In 1742 Dodington acknowledged that he had been married for seventeen years to a Mrs. Behan, who had been regarded as his mistress. According to Walpole he had been unable to acknowledge the marriage until the death of a Mrs. Strawbridge, to whom he had given a bond for 10,000l. that he would marry no one else (Walpole, Letters, i. 216, 296; ix. 91). Mrs. Dodington died about the end of 1756 (ib. iii. 54). Dodington left no children, and upon his death Eastbury went to Lord Temple, with whom he was connected through his grandmother (see above). All but one wing was pulled down in 1795 by Lord Temple (created Marquis of Buckingham in 1784), who had vainly offered 200l. a year to any one who would live in it. Dodington left all his disposable property to a cousin, Thomas Wyndham of Hammersmith. The Hammersmith villa was afterwards the property of the margrave of Anspach. His papers were left to Wyndham on condition that those alone should be published which might ‘do honour to his memory.’ They were left to Wyndham's nephew, Henry Penruddocke Wyndham, who published the diary in 1784, persuading himself by some judicious sophistry that the phrase in the will ought not to hinder the publication. It is the most curious illustration in existence of the character of the servile place-hunters of the time, with unctuous professions of virtuous sentiment which serve to heighten the effect. It also contains some curious historical information, especially as to the Prince and Princess of Wales during the period 1749–60.
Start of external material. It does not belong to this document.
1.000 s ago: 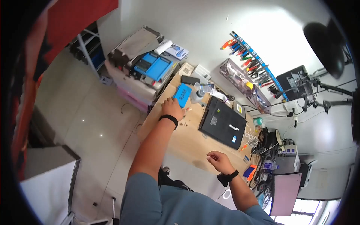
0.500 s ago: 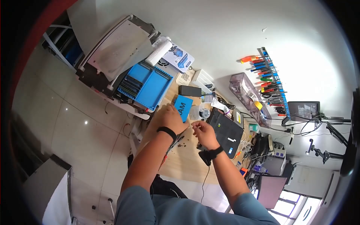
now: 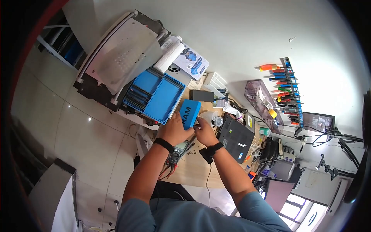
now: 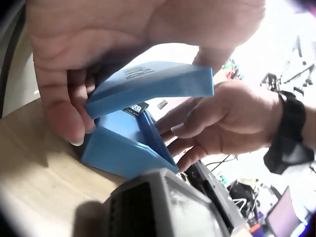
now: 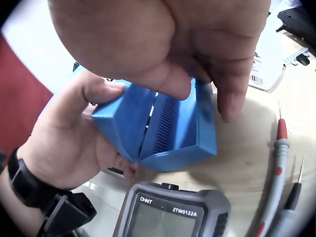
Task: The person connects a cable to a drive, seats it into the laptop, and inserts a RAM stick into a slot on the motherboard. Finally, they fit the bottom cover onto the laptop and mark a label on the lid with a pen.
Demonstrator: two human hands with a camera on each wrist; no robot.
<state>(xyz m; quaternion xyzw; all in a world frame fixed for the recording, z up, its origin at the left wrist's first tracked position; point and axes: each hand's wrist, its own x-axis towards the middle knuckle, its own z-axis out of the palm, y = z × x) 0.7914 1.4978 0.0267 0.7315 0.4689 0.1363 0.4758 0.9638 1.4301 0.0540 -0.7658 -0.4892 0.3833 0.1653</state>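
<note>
A blue box with a lid marked RAM (image 3: 189, 114) is held by both hands. Its lid (image 4: 168, 79) is tilted up from the base (image 4: 123, 153), which has a row of ridged slots (image 5: 165, 126) inside. Through the gap a small circuit module (image 4: 136, 108) shows. My left hand (image 3: 174, 130) grips the lid, its thumb on the top face in the right wrist view. My right hand (image 3: 205, 132) pinches the base's wall, thumb inside and fingers outside. Close in front of the box lies a grey multimeter (image 5: 168, 217) labelled CHNT.
Test probes (image 5: 279, 168) lie beside the multimeter. To the right is a closed black laptop (image 3: 236, 138), with a clear bottle (image 3: 216, 120) near it. Blue slotted trays (image 3: 168, 96) stand on the machine at left. Tools hang on a wall rack (image 3: 288, 92).
My right hand has come up from the table's front edge to the box. The lid, earlier flat, is now raised. The head view has shifted, and the multimeter has come into sight.
</note>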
Dodington more or less inspired various political papers and pamphlets, including the ‘Remembrancer,’ written by Rudolph in 1745; the ‘Test,’ attacking Pitt in 1756–7; and some, it is said, too indelicate for publication. He addressed a poem to Sir R. Walpole on his birthday, 26 Aug. 1726; and an epistle to Walpole is in Dodsley's collection (1775, iv. 223, vi. 129). A manuscript copy of the last is in Addit. MS. 22629, f. 1841. A line from it, ‘In power a servant, out of power a friend,' is quoted in Pope's 'Epilogue to the Satires' (dialogue ii. l. 161). It has been said that this poem is identical with an epistle addressed to Bute and published in 1776 with corrections by the author of 'Night Thoughts.' In fact, however, the two poems are quite different.
[Dodington's Diary; Walpole's Memoirs of George II, i. 87, 88, 437-42, ii. 320; H. Walpole's Letters; Coxe's Walpole; Coxe's Pelham Administration; Fitzmaurice's Shelburne, i. 120-2; Chesterfield's Letters (1853), v. 385; Harvey's Memoirs, i. 431-4; Seward's Anecdotes (under 'Chatham'), vol. ii.; Collinson's Somersetshire, iii. 518.]